Every line in the entries where "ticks" is found should be copied.
-- DATASET ENTRIES follows --
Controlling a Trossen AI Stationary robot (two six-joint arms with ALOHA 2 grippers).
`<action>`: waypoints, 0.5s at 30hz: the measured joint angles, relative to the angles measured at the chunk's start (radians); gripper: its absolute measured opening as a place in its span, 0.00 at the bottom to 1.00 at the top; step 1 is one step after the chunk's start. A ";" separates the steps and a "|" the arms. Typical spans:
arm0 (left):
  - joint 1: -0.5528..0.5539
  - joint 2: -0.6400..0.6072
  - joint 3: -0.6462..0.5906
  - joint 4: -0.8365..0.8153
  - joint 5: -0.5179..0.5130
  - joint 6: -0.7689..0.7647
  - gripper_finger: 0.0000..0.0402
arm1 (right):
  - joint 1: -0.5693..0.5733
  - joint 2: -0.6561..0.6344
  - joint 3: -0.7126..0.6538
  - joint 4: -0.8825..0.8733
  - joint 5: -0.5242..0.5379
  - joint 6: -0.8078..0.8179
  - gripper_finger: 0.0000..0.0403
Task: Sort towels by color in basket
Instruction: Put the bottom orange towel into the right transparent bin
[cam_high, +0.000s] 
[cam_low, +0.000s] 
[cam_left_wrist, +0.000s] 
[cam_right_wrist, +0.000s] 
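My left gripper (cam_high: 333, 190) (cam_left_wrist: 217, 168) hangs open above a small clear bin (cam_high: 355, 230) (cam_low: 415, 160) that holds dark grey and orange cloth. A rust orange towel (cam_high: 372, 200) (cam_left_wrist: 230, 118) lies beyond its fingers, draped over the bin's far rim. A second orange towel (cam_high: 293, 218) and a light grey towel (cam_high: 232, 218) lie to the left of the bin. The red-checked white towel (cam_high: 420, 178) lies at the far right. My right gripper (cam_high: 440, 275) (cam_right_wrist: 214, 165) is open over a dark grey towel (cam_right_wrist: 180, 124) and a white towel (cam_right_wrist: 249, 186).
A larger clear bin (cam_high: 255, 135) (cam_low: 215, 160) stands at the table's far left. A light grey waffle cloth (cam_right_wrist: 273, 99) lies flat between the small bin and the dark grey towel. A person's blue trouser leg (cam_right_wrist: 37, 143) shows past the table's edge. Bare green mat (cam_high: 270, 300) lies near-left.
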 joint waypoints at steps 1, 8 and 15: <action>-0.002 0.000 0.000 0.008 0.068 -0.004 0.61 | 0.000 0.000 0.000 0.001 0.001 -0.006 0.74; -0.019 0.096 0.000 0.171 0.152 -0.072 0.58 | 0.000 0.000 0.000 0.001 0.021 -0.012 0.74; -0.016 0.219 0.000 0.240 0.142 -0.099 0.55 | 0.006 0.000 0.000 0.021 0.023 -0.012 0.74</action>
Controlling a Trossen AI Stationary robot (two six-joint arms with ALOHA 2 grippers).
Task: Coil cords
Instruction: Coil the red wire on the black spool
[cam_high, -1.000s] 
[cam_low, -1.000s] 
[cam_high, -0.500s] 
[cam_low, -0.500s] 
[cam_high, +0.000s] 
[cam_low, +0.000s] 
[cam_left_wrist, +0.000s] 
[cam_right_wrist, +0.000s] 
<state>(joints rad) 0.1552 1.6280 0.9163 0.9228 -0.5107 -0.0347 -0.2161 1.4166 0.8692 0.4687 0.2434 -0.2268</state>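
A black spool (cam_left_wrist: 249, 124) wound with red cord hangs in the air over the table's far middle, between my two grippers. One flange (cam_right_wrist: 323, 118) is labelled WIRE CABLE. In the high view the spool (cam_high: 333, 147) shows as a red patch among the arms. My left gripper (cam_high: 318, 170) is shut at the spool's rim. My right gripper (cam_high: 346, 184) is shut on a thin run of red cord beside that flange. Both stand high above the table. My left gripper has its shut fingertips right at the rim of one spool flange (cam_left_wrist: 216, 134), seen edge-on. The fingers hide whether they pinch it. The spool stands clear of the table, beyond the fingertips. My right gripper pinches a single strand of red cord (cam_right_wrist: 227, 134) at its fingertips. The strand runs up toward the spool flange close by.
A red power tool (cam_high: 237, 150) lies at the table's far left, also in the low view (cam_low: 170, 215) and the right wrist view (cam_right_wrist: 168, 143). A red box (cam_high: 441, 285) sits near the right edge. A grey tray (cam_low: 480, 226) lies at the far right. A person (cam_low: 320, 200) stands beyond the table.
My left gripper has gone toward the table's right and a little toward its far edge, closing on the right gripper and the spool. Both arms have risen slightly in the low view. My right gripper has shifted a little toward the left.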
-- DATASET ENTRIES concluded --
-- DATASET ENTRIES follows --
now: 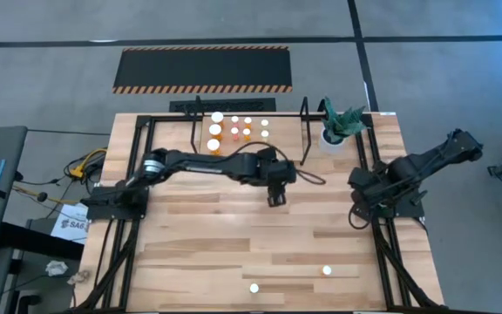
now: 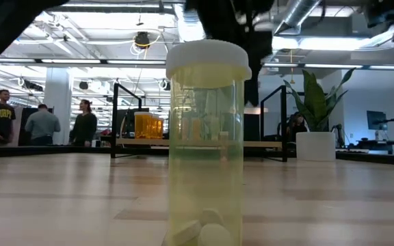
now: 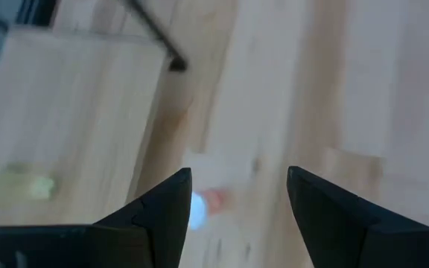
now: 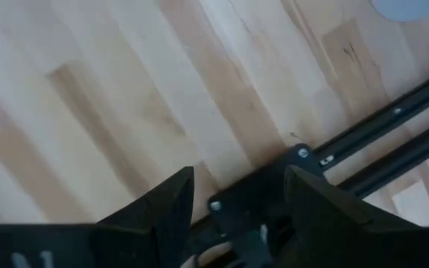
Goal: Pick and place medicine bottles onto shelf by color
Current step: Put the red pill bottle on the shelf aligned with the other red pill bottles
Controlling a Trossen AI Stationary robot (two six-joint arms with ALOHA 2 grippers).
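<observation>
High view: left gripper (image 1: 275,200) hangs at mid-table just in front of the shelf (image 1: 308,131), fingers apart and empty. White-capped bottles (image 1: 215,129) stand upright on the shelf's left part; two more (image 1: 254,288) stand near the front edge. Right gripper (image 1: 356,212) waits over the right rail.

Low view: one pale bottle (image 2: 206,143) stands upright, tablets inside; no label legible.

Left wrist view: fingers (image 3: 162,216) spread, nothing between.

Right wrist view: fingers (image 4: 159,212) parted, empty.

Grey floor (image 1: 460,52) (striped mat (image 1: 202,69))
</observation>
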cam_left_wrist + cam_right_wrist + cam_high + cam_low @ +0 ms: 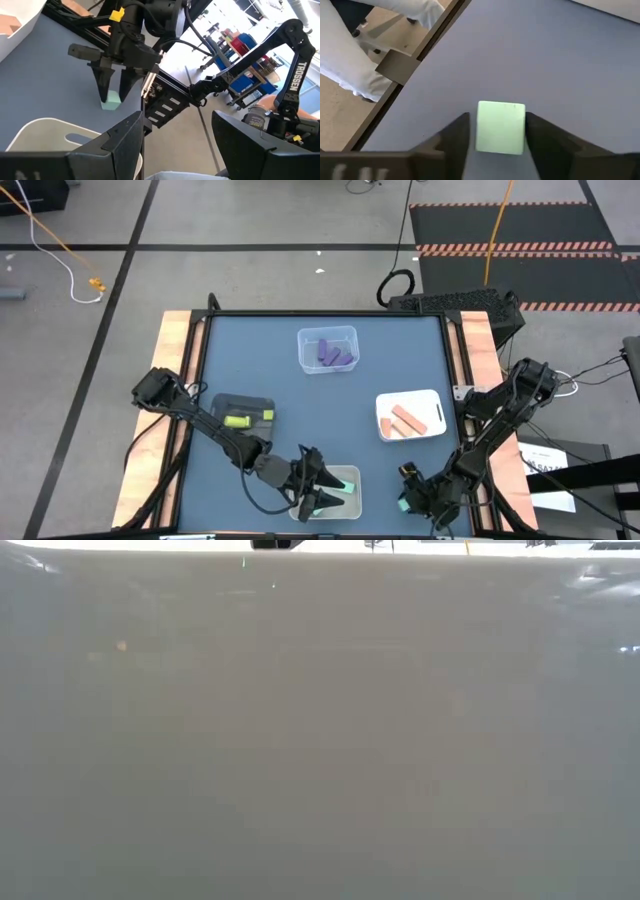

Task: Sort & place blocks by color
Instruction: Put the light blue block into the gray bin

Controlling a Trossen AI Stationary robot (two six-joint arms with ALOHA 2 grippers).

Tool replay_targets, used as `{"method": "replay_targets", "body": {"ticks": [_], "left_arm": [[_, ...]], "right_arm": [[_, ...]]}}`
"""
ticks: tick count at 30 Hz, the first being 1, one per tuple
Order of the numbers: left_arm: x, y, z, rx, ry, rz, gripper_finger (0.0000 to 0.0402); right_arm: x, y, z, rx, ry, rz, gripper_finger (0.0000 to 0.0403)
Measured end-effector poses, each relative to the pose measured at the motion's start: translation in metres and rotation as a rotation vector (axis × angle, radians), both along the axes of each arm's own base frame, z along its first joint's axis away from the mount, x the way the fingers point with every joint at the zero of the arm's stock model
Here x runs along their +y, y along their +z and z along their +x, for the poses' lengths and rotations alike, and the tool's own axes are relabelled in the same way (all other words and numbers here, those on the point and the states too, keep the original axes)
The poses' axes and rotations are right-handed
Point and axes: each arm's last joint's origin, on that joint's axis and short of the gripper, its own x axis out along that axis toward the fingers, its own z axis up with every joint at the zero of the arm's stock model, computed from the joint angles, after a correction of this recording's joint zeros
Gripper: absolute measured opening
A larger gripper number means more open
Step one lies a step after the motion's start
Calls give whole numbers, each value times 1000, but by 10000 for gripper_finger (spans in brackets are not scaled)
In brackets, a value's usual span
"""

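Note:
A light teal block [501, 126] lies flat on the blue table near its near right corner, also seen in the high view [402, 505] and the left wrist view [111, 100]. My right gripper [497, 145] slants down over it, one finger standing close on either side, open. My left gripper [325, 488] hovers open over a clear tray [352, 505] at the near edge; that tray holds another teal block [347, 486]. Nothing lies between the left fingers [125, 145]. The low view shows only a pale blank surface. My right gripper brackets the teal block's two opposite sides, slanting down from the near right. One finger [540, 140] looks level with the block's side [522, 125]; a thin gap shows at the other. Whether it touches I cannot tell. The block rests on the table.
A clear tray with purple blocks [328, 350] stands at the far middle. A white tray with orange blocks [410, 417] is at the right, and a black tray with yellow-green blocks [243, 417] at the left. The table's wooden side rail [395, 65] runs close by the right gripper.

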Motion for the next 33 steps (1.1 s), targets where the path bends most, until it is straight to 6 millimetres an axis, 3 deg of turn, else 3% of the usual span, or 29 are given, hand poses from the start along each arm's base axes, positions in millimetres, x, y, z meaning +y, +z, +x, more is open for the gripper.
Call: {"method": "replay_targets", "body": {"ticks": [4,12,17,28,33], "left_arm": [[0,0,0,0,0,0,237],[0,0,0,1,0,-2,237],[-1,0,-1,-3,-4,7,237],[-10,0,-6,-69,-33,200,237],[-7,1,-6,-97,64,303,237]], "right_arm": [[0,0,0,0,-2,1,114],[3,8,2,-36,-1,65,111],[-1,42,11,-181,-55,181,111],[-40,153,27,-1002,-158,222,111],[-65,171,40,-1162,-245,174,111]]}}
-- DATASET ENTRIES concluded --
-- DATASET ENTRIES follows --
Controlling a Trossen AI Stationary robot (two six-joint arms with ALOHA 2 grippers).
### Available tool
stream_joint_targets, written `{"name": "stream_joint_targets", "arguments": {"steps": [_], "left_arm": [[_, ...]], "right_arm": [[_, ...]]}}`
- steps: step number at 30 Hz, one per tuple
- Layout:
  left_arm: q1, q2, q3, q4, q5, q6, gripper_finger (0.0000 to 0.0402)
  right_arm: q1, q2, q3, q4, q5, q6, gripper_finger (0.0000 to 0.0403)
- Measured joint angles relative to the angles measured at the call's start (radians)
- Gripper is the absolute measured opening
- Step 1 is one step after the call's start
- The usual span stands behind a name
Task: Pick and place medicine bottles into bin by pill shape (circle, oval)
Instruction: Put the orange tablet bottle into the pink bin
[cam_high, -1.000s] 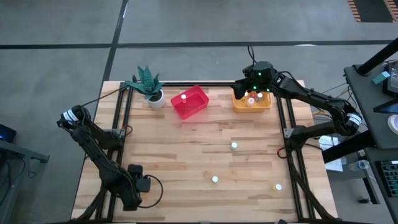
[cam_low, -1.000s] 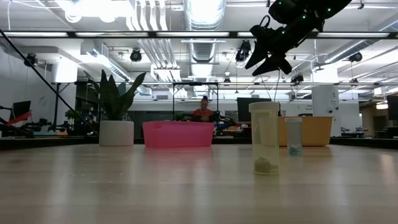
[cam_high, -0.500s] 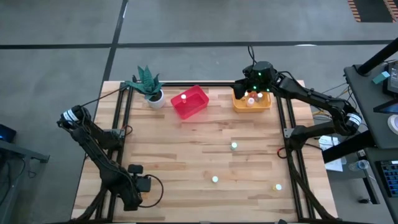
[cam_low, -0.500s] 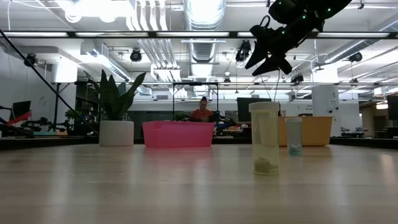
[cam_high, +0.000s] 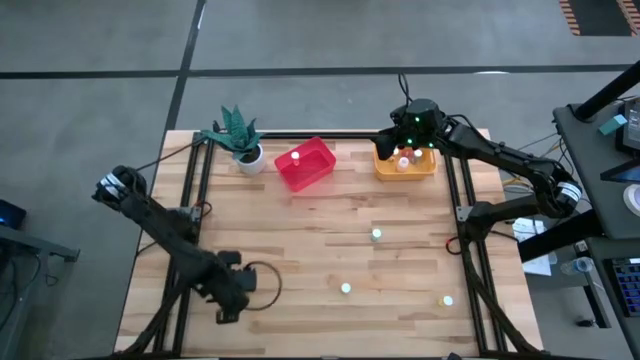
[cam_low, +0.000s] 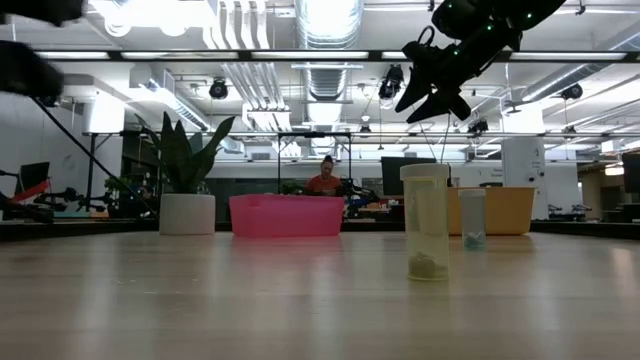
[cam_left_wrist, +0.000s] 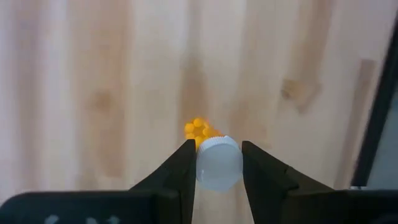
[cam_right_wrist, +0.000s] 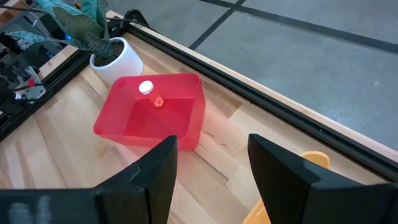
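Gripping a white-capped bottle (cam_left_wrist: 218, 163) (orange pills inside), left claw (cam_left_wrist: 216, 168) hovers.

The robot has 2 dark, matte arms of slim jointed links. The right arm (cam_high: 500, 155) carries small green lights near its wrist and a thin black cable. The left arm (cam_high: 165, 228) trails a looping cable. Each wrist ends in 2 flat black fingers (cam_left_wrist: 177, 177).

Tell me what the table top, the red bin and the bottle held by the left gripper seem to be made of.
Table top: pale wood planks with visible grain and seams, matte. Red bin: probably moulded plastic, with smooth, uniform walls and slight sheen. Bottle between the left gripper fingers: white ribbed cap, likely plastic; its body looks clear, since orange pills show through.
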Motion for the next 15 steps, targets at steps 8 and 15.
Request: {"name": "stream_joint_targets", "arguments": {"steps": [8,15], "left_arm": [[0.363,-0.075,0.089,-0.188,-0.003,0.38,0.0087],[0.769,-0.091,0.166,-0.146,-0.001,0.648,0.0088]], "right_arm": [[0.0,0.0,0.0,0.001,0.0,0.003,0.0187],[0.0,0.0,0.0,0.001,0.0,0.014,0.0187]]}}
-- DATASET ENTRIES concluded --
WRITTEN SOLUTION »
Tool replay_targets, used as `{"method": "replay_targets", "body": {"ticks": [_], "left_arm": [[_, ...]], "right_arm": [[_, ...]]}}`
ticks: tick count at 30 Hz, the first being 1, one per tuple
Call: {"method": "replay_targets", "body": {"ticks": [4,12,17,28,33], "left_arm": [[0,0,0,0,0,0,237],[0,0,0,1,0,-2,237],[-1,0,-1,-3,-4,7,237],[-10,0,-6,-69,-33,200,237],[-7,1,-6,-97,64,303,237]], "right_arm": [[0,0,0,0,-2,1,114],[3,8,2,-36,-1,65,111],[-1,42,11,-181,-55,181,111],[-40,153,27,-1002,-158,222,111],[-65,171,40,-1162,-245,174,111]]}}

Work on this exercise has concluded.